2016年02月29日
海老(えび)の身体が赤い秘密
私たちが想像する海老は大体オレンジ色からピンク色など、赤みの刺した色合いだと思います。特に加熱したあとの海老は鮮やかなほどに赤くなります。みなさんはどうしてこのような色合いをしているのか考えたことはありますか?実は海老が赤い理由には秘密があります。
海老の身を覆う殻の部分にはアスタキサンチンという成分が大量に含まれています。他にもカニやサケにも多く含まれていることから「サーモンピンク」のような色はアスタキサンチンの色素だと思ってもらえれば良いでしょう。
アスタキサンチンは抗酸化作用があるとして近年、美容効果が注目されている成分です。美容効果が出るほどの量のアスタキサンチンを海老から直接食べ物として摂取することは難しいのですが、今後注目されることもあるかもしれません。
アスタキサンチンはタンパク質と分離することで色味が鮮やかになります。たとえば、海老を茹でたり焼いたりした時にタンパク質から剥がれます。普段は、少し青みがかった茶色をしているアスタキサンチンが、加熱すると本来の赤色として浮かび上がってくるという原理なのです。
釣り人は『海老で鯛を釣れる』のか?
少ない力で大きな結果を得ることを『海老で鯛を釣る』と言います。ことわざとしても有名な言葉ですね。
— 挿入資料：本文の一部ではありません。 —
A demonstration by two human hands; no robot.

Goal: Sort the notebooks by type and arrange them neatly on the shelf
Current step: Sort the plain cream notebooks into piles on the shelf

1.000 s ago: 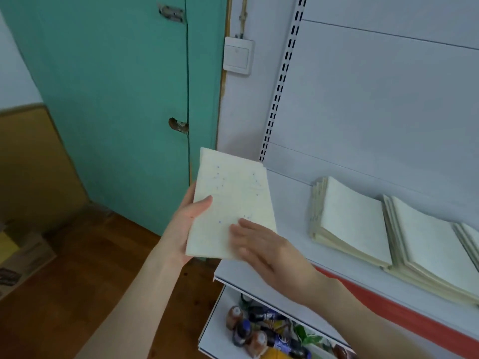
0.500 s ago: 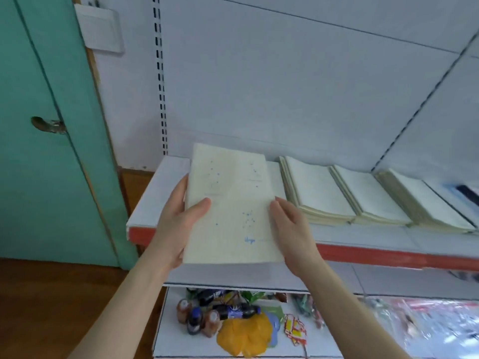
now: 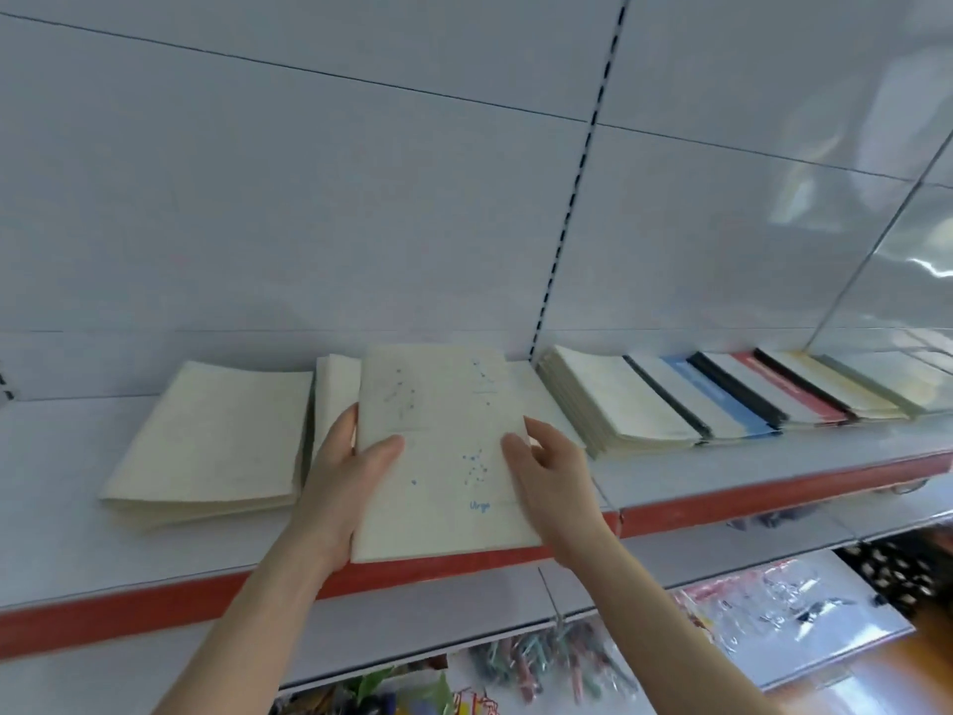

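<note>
A cream notebook (image 3: 443, 446) with blue star patterns lies over the middle stack of cream notebooks (image 3: 335, 384), its near end past the shelf's red front edge (image 3: 773, 500). My left hand (image 3: 343, 487) grips its left edge, thumb on the cover. My right hand (image 3: 549, 482) holds the right edge with its fingers on the cover. A cream stack (image 3: 211, 446) lies to the left, another cream stack (image 3: 613, 399) to the right. Further right lie notebooks with black spines (image 3: 742, 394) and blue, red and yellow covers.
The white shelf (image 3: 51, 487) has a white back panel with a slotted upright (image 3: 577, 188). A lower shelf (image 3: 696, 565) holds bagged goods and colourful packets (image 3: 546, 657). Wooden floor (image 3: 887, 663) shows at the bottom right.
My view has swung right along the shelf, away from the green door. Both hands have carried the star-pattern notebook from in front of the shelf's left end onto the middle stack.
</note>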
今でこそ比較的海老の価格も高くなっています。しかし、かつての日本では海老の価格は低いものでした。一方で鯛は縁起物としても知られているように、非常に価値の高い魚です。したがって、安い海老で高級な鯛を釣ることが出来たという点にことわざのルーツが存在しています。
では現実に、海老で鯛を釣ることはできるのでしょうか?結論から言うとできます。
真鯛を釣るために必要な海老は『アカエビ』や『サルエビ(ブトエビ)』です。基本的には生きた状態でエサにして鯛を釣ることになります。特にオススメなのがサルエビです。アカエビよりも大柄でエサとして使用しても生存力が高く、鯛がかかるチャンスが広がります。
というわけで、ことわざではなく現実にも海老で鯛を釣ることができます。最近では『海老で鯛を釣るための海老』なるエサも登場しているので、こちらを使用するのも面白そうです。
4年目の甘海老(甘エビ)は全てオス
魚介類の中には不思議な性区分があります。例えば、性行為の時だけ性転換する魚も存在するなど、生物の神秘を感じる部分ですね。
実は海老の中でも、タラバエビ科に属する甘海老は性転換を行います。生まれたとき、全ての甘海老は性別が存在しませんが、4年目になると全ての甘海老がオスになります。そして、オスの甘海老としてメスと交尾を行ったあと、5年目からはメスとして生きることになります。甘海老の寿命は約10年です。その間に3回ほど産卵します。
甘海老に関してですが、基本的に身体の大きいものは全てメスです。しかし、やや小柄な甘海老は4〜5年目のオスという確率も高いです。実は、この時期の甘海老は非常に美味で、食通からたいへん好まれています。
海老は海を泳いでいない
エビには『海老』という表記と『蝦』という表記があります。現在では特別に区分されていないようですが、もともと2つの漢字の使い分けには明確な区分があります。
伊勢海老などに代表される大柄なエビはあまり泳ぎません。実は彼らは海中を泳ぐよりも、海の中を歩くことの方が得意なのです。こういう大型なエビについては『海老』という漢字を当てていました。実際、注意してみると大柄なエビはカタカナよりも漢字で『海老』と書いてある比率の多いことが分かると思います。
一方でサクラエビ、クルマエビ、ブラックタイガーのように小柄なエビも存在しています。想像してもらうと分かるように、彼らは海の中を歩くことはしません。ひたすら泳ぎ続けています。したがって、泳ぎの得意なエビのことを『蝦』と表記します。しかし、多くの場合はカタカナで表記されたり、あるいは『海老』と漢字で表記されています。